Quantum and Classical Speed limits

Information is intimately intertwined with energy and work away from equilibrium. In S.B. Nicholson et al. Nature Physics we showed that for many thermodynamic observables such as heat flux or entropy, there is a quantity called the Fisher Information which acts as a universal speed limit, restricting how fast a stochastic system can evolve in time. Later, we used these results to generalize the Mandelstam-Tamm time-energy uncertainty relation in quantum mechanics L.P. Garcia-Pintos, S.B. Nicholson et al. Physical Review X to mixed states with arbitrary dynamics. A decomposition of the quantum result showed how our classical speed limits can be recovered as a special case of the quantum results. These uncertainty relations show that at a fundamental level information constrains the evolution of physical observables.

Driven Self-Assembly

Chemically fueled hydrogels can switch molecular subunits to build, maintain and collapse polymeric fibers at the cost of dissipating energy.

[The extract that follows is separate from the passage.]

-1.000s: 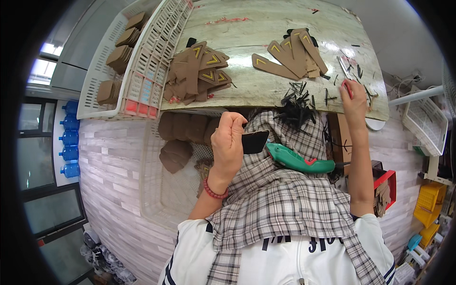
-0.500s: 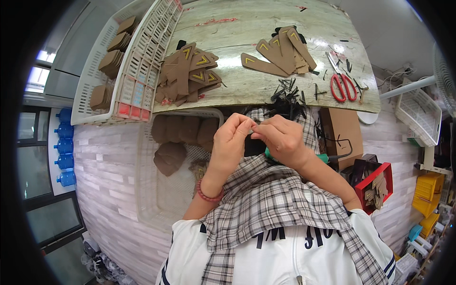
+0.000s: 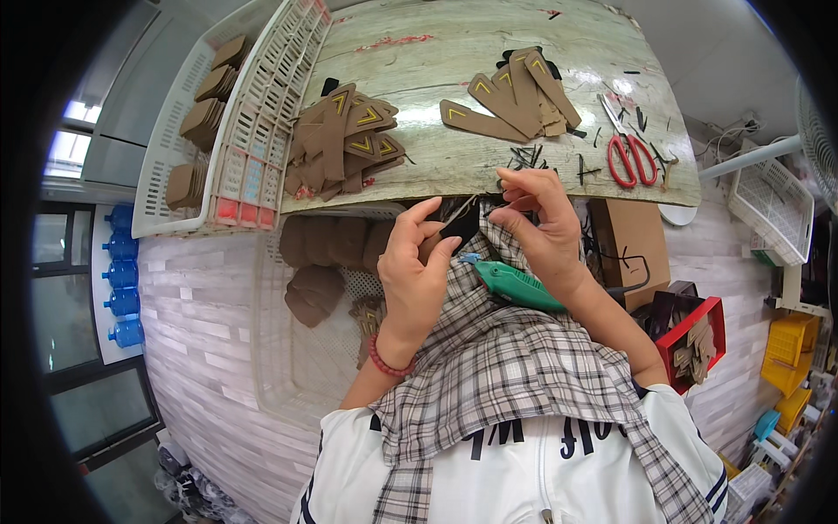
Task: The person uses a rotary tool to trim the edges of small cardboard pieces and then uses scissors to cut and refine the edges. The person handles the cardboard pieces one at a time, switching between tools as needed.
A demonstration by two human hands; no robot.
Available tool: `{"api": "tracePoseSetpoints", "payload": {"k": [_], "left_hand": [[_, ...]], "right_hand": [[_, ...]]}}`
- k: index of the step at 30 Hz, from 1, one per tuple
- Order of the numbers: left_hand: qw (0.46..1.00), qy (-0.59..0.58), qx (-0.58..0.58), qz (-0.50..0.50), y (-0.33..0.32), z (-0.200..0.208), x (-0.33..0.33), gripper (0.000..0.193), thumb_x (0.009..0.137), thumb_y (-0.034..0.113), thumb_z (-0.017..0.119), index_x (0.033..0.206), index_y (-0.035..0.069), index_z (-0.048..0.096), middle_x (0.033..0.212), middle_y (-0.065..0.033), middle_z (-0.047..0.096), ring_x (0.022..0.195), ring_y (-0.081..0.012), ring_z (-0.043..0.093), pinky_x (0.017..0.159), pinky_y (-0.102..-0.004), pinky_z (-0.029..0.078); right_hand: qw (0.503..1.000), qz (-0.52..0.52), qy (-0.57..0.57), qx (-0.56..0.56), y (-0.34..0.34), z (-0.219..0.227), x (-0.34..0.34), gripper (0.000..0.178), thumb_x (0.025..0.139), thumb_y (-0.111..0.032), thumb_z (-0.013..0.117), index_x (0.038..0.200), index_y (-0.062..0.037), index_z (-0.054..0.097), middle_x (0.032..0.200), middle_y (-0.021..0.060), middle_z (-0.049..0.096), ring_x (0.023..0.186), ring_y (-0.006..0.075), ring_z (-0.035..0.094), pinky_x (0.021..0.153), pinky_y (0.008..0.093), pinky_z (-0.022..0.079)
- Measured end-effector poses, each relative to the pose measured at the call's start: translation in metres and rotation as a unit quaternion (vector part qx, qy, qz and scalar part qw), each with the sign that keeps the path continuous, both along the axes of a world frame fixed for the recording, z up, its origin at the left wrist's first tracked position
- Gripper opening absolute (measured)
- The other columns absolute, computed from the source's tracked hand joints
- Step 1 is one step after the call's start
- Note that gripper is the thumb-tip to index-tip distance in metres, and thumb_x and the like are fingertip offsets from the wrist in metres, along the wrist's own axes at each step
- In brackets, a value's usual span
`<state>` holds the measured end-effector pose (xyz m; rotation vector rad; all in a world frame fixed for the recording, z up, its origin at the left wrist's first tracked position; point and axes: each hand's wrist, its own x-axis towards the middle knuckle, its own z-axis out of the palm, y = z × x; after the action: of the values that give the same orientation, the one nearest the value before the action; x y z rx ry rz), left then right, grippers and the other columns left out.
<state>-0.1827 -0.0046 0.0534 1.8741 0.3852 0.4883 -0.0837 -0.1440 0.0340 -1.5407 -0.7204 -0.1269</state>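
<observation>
My left hand [image 3: 412, 272] is closed, thumb against fingers, on a brown and black fabric piece [image 3: 463, 224] just below the table's front edge. A pale thin strand seems to run along it. To its right, my right hand [image 3: 552, 229] is raised with thumb and index finger apart, nothing plain between them. A green handheld tool [image 3: 521, 286] with a blue tip lies on the plaid apron [image 3: 515, 375] in my lap, under my right wrist. Black trimmings [image 3: 530, 159] on the table edge are partly hidden by my right hand.
Brown tabs with yellow chevrons lie in a left pile [image 3: 336, 144] and a right fan [image 3: 515, 96] on the table. Red-handled scissors [image 3: 630, 157] rest right. A white crate [image 3: 262, 131] stands left; a lower bin [image 3: 271, 349] holds brown bundles. A red box [image 3: 717, 332] sits right.
My hands, pinched together before, have parted. The right has risen and its fingers have spread; the left has tipped the black piece upward. More of the green tool shows.
</observation>
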Motion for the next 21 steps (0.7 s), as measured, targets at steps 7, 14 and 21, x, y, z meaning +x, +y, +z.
{"api": "tracePoseSetpoints", "payload": {"k": [7,14,21], "left_hand": [[0.982,0.064,-0.16,-0.079,-0.004,0.007,0.004,0.034,0.079,-0.008,0.065,0.111,0.0,0.057,0.08,-0.0022,0.063,0.07,-0.0029,0.055,0.061,-0.0165,0.044],[0.934,0.07,-0.345,-0.065,0.008,-0.001,0.003,0.025,0.08,-0.007,0.066,0.102,-0.001,0.058,0.079,-0.0011,0.062,0.065,-0.0016,0.053,0.054,-0.0157,0.041],[0.944,0.046,-0.323,-0.039,0.012,-0.001,0.004,0.022,0.079,-0.006,0.067,0.099,-0.001,0.06,0.076,0.0001,0.058,0.064,-0.0029,0.051,0.059,-0.0176,0.043]], "right_hand": [[0.999,0.046,0.028,0.009,-0.003,-0.012,0.008,0.012,0.08,-0.004,0.07,0.091,-0.0016,0.064,0.086,0.0045,0.057,0.072,0.0118,0.055,0.066,0.0248,0.047],[0.948,-0.08,0.28,0.131,-0.048,-0.052,0.076,0.02,0.096,-0.02,0.052,0.086,-0.0025,0.057,0.085,0.0055,0.059,0.074,0.0149,0.056,0.071,0.0271,0.045],[0.756,-0.448,-0.194,-0.435,-0.155,-0.116,0.16,0.032,0.083,-0.024,0.068,0.106,-0.0038,0.06,0.103,0.0151,0.058,0.1,0.0324,0.053,0.086,0.0406,0.044]]}}
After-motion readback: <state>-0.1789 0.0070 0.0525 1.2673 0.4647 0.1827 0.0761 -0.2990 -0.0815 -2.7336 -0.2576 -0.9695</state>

In S.B. Nicholson et al. Journal of Physical Chemistry B we build an experimentally informed kinetic model that reproduces features from conformal microscopy, namely, fiber growth, lifetimes and stochastic fiber collapse. Due to being away from equilibrium, statistical approaches that are built upon the properties of the molecular subunits are ineffective. We introduce an information thermodynamic formalism to analyze the exponential growth of possible system evolution’s. By variationally defining the sequences of importance we show that using 0.23% of all possible sequences, we can accurately reproduce time dependent properties such as mean fiber length.